At a Glance
- Tasks: Explore customer data, develop AI use cases, and engage with stakeholders to drive scientific innovation.
- Company: Join TetraScience, a leader in Scientific Data and AI revolutionising lab data management.
- Benefits: Competitive salary, equity options, generous PTO, and remote work flexibility.
- Other info: Dynamic, collaborative environment with opportunities for professional growth.
- Why this job: Make a real impact in life sciences by transforming complex data into actionable insights.
- Qualifications: PhD with 15+ years in life sciences and strong coding skills preferred.
The predicted salary is between 70000 - 90000 £ per year.
TetraScience is the Scientific Data and AI company, catalyzing the Scientific AI revolution by designing and industrializing AI-native scientific data sets. We are the category leader in this vital new market, generating more revenue than all other companies in the aggregate.

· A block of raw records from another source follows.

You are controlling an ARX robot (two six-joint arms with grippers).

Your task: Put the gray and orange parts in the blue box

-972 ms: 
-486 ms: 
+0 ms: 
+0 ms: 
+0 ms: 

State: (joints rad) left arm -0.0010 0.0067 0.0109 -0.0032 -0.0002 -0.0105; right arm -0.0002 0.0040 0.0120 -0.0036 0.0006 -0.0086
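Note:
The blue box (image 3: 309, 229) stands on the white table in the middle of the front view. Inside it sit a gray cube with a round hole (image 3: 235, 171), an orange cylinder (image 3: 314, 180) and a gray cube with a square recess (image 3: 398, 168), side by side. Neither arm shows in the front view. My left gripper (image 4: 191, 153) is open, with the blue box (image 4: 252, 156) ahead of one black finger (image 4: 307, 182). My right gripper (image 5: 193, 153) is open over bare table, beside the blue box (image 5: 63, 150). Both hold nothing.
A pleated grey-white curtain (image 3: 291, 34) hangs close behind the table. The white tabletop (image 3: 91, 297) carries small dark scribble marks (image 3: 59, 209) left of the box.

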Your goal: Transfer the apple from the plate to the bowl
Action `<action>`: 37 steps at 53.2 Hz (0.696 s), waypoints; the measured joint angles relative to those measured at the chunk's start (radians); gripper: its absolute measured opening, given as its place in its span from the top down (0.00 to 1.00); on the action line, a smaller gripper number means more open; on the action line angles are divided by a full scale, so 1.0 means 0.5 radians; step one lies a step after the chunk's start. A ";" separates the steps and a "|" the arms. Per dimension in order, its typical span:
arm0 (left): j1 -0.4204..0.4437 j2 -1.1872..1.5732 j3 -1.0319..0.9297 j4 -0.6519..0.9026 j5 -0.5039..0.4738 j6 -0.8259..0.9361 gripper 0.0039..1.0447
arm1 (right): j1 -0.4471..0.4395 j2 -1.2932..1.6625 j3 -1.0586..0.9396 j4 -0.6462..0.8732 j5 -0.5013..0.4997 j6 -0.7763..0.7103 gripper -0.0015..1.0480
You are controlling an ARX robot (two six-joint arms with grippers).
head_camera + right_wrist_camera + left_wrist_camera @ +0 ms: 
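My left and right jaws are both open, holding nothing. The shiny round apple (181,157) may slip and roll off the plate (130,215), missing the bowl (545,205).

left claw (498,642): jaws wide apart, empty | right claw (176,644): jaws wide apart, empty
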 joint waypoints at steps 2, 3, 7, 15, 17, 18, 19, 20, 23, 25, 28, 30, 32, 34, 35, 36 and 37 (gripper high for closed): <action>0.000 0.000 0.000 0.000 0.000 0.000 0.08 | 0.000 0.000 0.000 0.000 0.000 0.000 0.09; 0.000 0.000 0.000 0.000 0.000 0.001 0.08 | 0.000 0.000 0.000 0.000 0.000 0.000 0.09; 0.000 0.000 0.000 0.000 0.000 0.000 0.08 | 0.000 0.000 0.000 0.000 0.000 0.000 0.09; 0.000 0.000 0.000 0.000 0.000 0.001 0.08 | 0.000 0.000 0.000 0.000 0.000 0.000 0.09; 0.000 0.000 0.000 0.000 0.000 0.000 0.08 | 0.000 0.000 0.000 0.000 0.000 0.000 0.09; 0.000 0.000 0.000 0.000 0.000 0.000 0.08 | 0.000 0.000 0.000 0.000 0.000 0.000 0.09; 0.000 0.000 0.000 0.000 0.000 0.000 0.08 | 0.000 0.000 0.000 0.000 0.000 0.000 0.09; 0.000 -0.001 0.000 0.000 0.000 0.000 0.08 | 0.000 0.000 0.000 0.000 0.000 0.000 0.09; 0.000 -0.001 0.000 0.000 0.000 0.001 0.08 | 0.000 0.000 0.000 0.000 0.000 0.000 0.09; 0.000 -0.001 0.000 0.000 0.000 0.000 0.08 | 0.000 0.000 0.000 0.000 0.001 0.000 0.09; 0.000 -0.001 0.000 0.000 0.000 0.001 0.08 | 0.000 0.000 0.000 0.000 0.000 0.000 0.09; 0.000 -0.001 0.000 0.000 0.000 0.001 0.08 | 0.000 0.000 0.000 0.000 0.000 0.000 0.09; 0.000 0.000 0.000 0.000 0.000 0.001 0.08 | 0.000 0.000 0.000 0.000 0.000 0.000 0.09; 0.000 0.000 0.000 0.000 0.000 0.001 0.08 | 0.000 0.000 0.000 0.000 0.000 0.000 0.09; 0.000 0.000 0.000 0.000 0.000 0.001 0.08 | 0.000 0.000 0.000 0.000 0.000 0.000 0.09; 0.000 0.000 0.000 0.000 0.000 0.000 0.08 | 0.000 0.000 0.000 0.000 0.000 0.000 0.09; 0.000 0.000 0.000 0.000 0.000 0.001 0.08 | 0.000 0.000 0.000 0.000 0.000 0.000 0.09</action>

In connection with your candidacy, you will be asked to carefully review the Tetra Way letter, authored by Patrick Grady, our co-founder and CEO. This letter is designed to assist you in understanding whether TetraScience is the right fit for you from a values and ethos perspective. You are encouraged to reflect on whether you are aligned with our unique approach to company and team building.
Who You Are
You are a strategic, analytically minded professional with a passion for bridging scientific insights and cutting-edge technology. You thrive in environments where you can collaborate with scientists, product managers, and engineers to transform complex scientific data into actionable outcomes. With deep domain knowledge in drug discovery/preclinical development, CMC, or Quality, you are skilled at uncovering innovative use cases that drive AI and machine learning applications.
Your ability to engage with scientists and business leaders alike makes you a key player in maximizing the value of scientific data. You embody extreme ownership and have a demonstrated history of deriving maximum value from data through enrichment, analysis, and integration with AI and machine learning applications. You should also be energized by regularly working onsite with customers.
What You Have Done
- PhD with 15+ years of industry experience in life sciences, preferably across pharma, biotech, or health tech, with deep domain expertise in discovery, preclinical, CMC, and/or Quality.
- Extensive hands-on experience or direct oversight in areas such as high throughput screening, preclinical toxicology, materials engineering, analytical development, drug substance (DS) synthesis and manufacturing.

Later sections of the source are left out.